● Exercise objective
The expected answer is a verbatim transcription of the lines below, beginning with the first and ending with the line that holds "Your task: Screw", without pictures.

● Given material
#####

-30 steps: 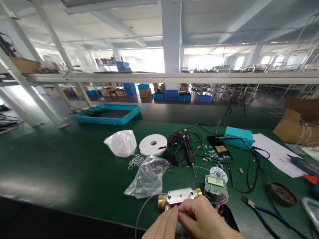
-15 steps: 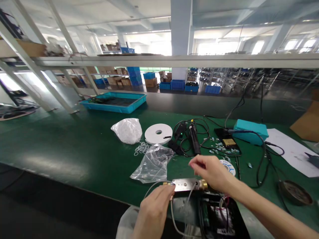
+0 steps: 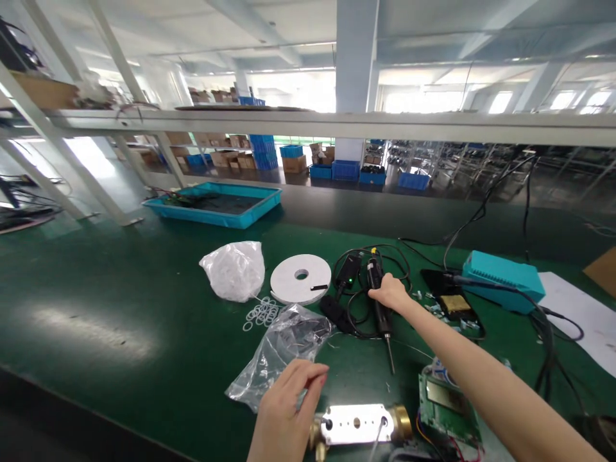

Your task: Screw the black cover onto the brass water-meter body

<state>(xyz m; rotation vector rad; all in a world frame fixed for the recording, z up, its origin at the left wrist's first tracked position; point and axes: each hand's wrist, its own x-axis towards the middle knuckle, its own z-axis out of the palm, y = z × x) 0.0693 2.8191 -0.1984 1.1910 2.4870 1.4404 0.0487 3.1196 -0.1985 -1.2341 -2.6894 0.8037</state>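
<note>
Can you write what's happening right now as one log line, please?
right hand: on black screwdriver | left hand: curled, nothing visible in it, near brass fitting | green circuit board: right of brass fitting

a green bench (image 3: pixel 120 276) with a glossy patch of reflected light runs beneath a pale shelf frame (image 3: pixel 433 130). behind it a pale square column (image 3: pixel 356 70) rises to a whitish beamed ceiling (image 3: pixel 303 22). bright windows (image 3: pixel 310 86) glare along the far side, above cardboard boxes (image 3: pixel 294 165), blue crates (image 3: pixel 345 170) and crowded racks (image 3: pixel 452 163).

Bare hands (image 3: pixel 285 410), bare right forearm (image 3: pixel 481 375)
</note>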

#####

● Exercise output
-30 steps: 
-15 steps: 
+0 steps: 

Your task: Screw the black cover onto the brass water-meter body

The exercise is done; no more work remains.